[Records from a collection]
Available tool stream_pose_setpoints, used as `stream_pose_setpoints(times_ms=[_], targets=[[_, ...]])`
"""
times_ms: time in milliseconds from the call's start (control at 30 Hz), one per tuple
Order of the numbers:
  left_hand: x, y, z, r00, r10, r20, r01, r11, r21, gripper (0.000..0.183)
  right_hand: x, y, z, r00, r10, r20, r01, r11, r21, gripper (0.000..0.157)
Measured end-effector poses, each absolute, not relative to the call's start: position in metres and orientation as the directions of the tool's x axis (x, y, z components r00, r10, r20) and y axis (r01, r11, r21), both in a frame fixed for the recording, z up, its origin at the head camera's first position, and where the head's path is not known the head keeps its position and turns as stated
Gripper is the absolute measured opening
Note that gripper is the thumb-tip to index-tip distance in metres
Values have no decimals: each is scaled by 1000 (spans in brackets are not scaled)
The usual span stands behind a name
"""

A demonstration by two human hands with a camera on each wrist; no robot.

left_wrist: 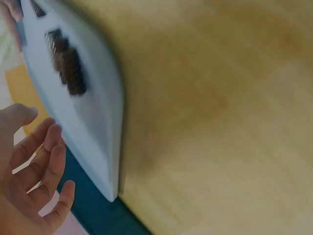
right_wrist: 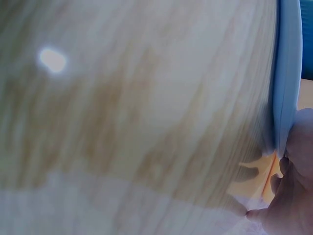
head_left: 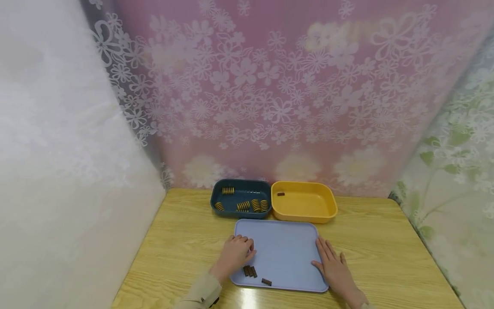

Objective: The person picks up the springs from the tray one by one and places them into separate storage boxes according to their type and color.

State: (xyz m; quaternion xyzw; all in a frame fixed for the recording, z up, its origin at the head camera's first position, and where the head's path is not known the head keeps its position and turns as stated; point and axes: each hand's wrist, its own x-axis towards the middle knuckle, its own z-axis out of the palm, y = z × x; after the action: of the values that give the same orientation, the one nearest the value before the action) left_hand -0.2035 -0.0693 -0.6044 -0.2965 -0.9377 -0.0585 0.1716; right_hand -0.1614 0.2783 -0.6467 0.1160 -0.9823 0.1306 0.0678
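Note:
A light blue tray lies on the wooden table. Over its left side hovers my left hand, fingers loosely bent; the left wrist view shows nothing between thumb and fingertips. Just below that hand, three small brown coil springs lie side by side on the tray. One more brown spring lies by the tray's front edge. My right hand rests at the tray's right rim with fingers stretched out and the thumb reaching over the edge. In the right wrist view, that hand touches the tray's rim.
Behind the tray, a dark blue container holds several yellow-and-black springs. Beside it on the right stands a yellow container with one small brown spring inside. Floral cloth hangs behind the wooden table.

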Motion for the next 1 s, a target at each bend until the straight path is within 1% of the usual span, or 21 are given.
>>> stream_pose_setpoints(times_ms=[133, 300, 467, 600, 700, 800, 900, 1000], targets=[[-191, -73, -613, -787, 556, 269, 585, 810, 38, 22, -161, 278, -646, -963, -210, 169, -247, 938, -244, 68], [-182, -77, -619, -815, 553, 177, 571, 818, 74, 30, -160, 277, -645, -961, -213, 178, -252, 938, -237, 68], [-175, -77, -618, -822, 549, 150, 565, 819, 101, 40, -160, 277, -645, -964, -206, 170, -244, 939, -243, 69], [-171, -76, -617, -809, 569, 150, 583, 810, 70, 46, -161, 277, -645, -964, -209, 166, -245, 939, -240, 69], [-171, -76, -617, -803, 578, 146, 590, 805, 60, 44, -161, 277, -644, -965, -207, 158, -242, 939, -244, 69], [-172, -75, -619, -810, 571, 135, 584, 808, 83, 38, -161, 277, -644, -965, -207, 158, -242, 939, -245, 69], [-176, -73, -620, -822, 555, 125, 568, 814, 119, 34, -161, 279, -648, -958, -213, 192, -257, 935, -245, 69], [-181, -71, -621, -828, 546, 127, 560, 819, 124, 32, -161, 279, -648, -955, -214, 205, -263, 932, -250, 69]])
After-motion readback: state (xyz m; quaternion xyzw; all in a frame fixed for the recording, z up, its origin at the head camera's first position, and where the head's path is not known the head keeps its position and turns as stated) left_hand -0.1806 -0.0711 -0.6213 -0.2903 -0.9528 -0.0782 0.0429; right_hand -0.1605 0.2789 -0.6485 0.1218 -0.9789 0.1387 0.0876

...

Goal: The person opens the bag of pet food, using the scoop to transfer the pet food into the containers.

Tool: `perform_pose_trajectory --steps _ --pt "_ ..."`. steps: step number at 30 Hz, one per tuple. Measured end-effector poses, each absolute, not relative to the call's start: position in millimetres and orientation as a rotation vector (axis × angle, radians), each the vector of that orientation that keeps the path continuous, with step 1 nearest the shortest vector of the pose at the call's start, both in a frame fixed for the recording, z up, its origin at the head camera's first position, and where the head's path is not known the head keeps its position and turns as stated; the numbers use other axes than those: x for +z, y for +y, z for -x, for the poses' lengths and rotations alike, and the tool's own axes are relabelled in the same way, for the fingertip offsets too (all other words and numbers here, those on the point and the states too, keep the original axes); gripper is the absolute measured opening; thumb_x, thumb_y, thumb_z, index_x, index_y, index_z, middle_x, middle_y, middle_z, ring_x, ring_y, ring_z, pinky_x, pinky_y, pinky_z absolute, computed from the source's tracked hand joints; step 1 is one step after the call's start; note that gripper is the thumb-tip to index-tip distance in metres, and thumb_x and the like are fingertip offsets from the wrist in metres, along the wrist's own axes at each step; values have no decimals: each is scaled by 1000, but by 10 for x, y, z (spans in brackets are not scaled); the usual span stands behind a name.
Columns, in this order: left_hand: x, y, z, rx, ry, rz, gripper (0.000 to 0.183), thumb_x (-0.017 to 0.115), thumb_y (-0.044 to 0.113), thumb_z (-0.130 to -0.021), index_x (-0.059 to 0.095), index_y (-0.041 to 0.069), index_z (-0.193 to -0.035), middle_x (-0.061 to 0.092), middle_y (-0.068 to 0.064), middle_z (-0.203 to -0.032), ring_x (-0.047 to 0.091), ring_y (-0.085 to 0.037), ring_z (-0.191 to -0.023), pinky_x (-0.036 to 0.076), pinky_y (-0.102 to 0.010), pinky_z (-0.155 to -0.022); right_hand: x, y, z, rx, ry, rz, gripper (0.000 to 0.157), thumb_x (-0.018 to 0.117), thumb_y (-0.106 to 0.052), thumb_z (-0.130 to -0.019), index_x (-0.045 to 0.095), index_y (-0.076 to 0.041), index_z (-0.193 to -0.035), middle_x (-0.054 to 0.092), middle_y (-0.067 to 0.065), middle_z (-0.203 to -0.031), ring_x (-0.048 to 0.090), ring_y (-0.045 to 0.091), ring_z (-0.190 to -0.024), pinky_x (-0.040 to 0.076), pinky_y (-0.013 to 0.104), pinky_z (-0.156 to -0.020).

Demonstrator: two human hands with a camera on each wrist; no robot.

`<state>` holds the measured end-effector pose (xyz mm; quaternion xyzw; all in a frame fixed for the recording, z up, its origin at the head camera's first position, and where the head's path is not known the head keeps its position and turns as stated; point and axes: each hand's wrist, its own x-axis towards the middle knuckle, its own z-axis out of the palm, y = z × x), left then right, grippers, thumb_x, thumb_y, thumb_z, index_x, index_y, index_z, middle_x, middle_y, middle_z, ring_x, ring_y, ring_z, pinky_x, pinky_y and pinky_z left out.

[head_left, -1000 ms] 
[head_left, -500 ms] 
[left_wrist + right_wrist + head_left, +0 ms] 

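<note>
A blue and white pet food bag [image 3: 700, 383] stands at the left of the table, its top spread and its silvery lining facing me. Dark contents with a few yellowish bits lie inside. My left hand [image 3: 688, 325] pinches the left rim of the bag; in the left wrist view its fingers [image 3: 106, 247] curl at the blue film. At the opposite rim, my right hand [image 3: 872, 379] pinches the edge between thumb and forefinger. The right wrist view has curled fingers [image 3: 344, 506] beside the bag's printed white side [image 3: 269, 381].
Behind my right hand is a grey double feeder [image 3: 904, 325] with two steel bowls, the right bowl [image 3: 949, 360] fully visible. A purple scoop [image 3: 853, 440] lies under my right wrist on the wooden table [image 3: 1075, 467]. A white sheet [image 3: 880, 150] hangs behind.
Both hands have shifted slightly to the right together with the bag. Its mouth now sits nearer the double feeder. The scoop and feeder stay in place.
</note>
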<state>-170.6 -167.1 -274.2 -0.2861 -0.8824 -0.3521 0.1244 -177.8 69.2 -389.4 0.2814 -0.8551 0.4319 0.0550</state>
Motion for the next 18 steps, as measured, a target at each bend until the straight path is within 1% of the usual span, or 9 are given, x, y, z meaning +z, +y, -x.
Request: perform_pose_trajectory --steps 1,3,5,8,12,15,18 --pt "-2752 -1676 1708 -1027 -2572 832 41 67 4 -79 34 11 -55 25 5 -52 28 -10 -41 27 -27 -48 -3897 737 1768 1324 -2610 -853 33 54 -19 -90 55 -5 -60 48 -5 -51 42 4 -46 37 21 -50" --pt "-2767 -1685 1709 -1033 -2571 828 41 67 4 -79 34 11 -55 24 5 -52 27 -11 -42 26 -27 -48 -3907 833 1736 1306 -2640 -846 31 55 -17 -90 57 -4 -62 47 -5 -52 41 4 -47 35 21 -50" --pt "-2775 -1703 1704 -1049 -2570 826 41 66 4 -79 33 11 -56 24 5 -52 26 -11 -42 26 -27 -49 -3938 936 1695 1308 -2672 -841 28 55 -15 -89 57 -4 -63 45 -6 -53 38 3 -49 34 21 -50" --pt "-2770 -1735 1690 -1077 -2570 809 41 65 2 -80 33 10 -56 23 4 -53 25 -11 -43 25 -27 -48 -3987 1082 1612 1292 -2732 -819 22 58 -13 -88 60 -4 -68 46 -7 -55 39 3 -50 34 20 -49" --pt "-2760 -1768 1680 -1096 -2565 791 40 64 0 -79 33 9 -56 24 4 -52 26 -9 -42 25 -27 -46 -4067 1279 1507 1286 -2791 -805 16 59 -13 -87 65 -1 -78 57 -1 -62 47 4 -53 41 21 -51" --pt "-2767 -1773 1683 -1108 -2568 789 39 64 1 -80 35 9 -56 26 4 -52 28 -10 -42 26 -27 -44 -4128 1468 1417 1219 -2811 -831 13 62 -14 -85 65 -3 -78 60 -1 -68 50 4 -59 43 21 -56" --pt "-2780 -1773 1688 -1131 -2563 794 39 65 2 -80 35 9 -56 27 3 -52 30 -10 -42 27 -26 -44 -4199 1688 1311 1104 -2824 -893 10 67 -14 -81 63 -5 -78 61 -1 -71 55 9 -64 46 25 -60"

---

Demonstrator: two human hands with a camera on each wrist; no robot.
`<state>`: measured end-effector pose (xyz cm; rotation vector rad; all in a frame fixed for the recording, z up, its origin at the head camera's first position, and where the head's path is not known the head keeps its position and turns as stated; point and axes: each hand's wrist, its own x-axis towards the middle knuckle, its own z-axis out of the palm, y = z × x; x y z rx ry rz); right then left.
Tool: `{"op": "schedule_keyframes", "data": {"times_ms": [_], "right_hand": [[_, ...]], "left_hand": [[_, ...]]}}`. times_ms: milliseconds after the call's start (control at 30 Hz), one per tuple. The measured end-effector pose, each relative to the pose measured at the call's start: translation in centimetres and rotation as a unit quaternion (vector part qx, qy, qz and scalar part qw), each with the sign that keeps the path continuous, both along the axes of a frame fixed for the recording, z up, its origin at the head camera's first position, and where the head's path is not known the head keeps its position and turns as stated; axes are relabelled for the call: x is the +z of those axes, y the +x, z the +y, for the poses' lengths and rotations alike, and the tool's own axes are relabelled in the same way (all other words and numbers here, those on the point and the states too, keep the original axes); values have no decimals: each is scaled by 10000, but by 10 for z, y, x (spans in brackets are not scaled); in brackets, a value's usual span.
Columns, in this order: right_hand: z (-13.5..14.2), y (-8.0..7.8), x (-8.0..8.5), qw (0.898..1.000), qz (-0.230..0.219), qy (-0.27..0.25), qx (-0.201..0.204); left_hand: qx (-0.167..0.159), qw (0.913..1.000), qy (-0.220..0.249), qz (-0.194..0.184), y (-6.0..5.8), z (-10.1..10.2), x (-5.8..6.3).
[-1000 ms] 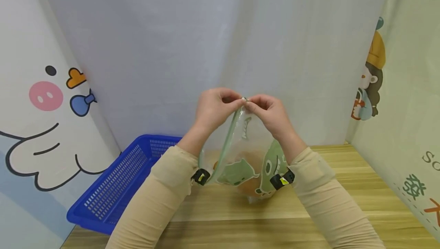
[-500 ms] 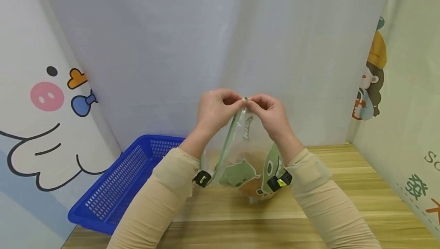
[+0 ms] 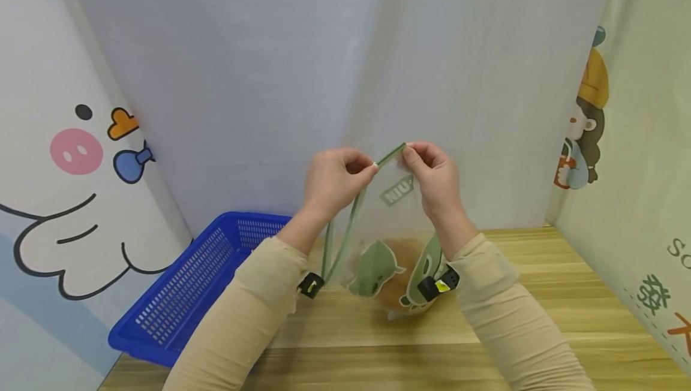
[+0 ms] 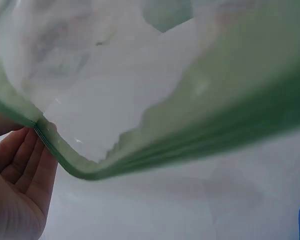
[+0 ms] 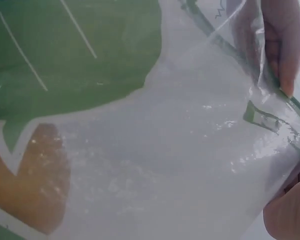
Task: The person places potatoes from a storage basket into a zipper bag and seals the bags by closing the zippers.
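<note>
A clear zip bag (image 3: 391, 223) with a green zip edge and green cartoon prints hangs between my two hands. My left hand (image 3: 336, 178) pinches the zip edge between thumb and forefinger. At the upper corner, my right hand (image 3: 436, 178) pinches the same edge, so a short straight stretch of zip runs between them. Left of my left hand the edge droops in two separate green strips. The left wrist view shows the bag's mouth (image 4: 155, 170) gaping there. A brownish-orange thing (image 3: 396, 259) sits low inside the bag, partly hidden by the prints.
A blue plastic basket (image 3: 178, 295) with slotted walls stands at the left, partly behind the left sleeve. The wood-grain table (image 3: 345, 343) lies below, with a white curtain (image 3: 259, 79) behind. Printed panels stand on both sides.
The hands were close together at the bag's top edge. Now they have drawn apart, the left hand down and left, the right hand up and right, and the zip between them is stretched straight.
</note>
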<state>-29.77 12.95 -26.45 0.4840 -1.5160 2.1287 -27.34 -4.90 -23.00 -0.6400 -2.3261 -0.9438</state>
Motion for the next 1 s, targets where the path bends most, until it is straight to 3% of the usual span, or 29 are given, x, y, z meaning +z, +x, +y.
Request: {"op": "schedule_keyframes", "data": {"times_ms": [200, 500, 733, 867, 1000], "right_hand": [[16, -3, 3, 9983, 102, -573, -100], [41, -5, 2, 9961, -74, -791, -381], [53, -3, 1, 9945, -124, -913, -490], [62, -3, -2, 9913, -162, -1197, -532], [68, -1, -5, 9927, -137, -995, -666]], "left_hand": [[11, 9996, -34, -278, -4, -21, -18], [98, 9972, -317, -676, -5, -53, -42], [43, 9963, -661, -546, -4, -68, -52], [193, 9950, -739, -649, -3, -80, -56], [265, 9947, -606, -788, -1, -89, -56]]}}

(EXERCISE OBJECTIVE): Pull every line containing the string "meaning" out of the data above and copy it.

(WRITTEN ANSWER):
Motion for the next 18 steps, as measured, a target at each bend until the straight path is within 1% of the usual span, or 9 are given, x, y, z meaning +z, +y, -x.
Motion for the next 1 s, targets where the path bends most, until it is straight to 3% of the usual span, or 29 are given, x, y, z meaning +z, +x, +y.

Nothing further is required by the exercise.